→ Directions for this task
Read the records and gather each line that includes "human".

→ Supplied records
━━━━━━━━━━

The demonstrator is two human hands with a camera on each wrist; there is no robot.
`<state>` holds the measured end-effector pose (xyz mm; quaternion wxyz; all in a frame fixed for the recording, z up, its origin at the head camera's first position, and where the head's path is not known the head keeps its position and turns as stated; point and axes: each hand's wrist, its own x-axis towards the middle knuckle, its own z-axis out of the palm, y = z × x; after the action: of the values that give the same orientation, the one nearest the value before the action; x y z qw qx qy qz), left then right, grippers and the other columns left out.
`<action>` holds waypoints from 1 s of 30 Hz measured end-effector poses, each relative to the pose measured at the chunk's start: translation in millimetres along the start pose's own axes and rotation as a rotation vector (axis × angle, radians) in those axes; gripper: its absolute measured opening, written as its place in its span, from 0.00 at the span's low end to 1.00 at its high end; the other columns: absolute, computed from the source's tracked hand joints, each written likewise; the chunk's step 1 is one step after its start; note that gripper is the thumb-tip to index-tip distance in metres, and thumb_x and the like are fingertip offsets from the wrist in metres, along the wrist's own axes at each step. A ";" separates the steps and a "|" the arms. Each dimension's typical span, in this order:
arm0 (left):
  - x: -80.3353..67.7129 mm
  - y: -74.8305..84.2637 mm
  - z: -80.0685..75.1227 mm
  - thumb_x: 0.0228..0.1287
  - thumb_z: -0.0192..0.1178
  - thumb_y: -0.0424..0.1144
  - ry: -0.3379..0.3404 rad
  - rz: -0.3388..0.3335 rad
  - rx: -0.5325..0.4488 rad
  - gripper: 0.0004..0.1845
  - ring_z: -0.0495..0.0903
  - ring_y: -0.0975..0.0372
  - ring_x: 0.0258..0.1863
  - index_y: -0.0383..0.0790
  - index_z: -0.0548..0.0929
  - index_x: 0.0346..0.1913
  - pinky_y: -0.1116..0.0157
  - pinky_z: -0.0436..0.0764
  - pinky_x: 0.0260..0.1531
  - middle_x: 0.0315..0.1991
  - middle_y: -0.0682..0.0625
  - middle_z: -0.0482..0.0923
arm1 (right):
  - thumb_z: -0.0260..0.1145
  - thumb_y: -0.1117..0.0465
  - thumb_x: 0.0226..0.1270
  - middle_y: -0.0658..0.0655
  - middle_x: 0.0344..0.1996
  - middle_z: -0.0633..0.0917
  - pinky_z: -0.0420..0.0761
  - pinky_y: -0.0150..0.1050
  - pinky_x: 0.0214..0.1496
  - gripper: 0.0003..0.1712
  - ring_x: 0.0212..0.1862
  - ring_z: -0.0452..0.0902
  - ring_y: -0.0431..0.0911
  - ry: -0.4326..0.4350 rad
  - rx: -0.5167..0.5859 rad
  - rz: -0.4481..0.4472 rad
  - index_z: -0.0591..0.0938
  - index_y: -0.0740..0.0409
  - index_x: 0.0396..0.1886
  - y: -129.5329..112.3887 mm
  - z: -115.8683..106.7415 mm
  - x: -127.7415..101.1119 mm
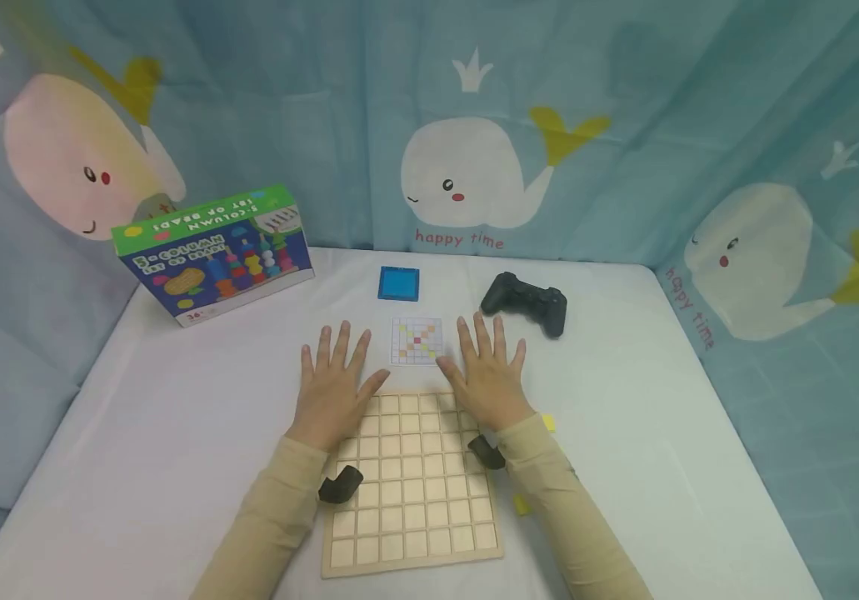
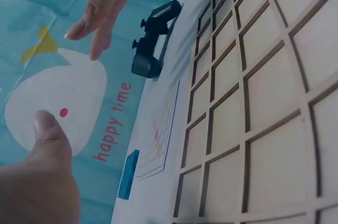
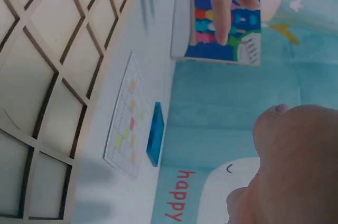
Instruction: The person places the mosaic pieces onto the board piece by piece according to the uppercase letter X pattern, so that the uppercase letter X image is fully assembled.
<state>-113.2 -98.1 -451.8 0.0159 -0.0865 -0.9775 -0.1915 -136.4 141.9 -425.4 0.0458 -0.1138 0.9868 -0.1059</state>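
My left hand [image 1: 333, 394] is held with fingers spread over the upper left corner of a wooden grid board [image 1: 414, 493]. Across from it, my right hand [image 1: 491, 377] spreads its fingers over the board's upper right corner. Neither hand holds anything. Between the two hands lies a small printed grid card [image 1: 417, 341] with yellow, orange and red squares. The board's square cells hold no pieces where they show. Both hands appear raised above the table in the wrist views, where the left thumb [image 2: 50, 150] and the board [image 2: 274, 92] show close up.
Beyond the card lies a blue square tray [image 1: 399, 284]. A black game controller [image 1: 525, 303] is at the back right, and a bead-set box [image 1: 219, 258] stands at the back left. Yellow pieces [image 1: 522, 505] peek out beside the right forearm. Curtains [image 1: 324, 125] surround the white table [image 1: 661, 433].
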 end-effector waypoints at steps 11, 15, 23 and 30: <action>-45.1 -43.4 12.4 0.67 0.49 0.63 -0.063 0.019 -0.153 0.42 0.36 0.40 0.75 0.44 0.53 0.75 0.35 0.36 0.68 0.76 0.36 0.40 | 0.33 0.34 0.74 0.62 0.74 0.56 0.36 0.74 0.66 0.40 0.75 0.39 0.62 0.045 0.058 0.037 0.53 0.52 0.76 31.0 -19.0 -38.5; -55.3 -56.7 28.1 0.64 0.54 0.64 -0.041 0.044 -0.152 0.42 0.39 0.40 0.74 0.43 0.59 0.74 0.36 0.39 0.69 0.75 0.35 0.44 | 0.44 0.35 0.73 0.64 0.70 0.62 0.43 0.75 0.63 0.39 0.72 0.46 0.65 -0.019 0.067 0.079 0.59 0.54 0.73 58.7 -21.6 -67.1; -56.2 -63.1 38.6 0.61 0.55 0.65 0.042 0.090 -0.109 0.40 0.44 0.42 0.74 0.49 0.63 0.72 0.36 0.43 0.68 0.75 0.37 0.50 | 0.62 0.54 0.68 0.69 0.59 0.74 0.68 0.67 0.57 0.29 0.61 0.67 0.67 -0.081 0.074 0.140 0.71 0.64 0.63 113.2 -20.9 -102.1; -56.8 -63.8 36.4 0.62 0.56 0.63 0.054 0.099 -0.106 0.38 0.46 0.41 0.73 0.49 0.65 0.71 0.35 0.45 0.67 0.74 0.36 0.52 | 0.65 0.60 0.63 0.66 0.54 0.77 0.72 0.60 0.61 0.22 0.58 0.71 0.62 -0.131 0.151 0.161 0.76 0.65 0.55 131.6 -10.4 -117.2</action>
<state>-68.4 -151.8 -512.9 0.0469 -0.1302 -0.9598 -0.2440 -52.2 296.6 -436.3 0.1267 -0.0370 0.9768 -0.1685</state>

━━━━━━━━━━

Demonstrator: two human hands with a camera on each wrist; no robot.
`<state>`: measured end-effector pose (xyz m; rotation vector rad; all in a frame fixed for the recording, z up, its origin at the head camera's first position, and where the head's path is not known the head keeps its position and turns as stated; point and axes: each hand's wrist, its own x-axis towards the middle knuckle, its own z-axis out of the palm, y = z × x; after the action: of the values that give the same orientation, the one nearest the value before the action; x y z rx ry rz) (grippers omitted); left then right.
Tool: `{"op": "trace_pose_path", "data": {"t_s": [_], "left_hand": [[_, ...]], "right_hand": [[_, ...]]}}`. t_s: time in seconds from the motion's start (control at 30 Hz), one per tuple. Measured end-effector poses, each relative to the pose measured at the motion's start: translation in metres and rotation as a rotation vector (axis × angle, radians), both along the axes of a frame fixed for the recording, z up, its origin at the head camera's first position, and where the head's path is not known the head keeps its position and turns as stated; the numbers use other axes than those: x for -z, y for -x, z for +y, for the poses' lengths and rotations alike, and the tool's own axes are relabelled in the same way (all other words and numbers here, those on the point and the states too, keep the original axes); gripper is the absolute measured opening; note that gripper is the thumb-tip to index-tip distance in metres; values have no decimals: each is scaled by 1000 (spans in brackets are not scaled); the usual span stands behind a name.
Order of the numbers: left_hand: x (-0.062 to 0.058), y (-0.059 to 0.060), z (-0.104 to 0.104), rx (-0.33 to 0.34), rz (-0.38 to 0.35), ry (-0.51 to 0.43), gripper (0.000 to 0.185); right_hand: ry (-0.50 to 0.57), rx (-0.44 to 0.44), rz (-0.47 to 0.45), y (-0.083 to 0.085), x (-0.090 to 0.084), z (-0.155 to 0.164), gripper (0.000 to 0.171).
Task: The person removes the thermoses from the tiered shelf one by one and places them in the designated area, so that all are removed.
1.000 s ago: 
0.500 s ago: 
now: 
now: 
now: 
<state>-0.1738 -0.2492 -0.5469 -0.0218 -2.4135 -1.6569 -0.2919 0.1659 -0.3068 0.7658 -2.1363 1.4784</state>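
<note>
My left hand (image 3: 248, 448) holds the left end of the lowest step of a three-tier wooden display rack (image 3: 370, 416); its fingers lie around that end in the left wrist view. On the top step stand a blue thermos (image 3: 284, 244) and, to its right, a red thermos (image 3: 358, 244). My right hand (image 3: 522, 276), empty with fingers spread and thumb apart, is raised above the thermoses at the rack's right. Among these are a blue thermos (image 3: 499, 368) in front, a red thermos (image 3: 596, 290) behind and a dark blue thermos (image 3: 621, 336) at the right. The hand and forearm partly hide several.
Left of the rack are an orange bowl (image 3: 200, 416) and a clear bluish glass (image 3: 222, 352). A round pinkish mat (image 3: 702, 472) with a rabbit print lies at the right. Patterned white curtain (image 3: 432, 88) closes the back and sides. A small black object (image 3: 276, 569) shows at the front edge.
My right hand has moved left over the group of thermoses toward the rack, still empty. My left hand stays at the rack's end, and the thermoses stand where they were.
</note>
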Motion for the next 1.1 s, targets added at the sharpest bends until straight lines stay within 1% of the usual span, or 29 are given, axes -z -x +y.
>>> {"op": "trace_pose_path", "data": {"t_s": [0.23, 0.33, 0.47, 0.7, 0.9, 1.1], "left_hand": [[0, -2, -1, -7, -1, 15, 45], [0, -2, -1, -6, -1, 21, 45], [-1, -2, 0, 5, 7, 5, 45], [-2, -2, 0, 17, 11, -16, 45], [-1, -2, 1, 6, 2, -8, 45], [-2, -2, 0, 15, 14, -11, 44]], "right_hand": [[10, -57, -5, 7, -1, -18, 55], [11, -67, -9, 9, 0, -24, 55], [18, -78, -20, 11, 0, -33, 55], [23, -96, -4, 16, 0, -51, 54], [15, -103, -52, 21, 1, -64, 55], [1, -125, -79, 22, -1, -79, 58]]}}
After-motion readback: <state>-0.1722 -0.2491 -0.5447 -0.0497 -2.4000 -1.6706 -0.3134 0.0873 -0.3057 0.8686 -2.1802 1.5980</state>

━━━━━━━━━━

→ Solution
The demonstrator is two human hands with a camera on each wrist; there is no robot.
Demonstrator: two human hands with a camera on each wrist; no robot.

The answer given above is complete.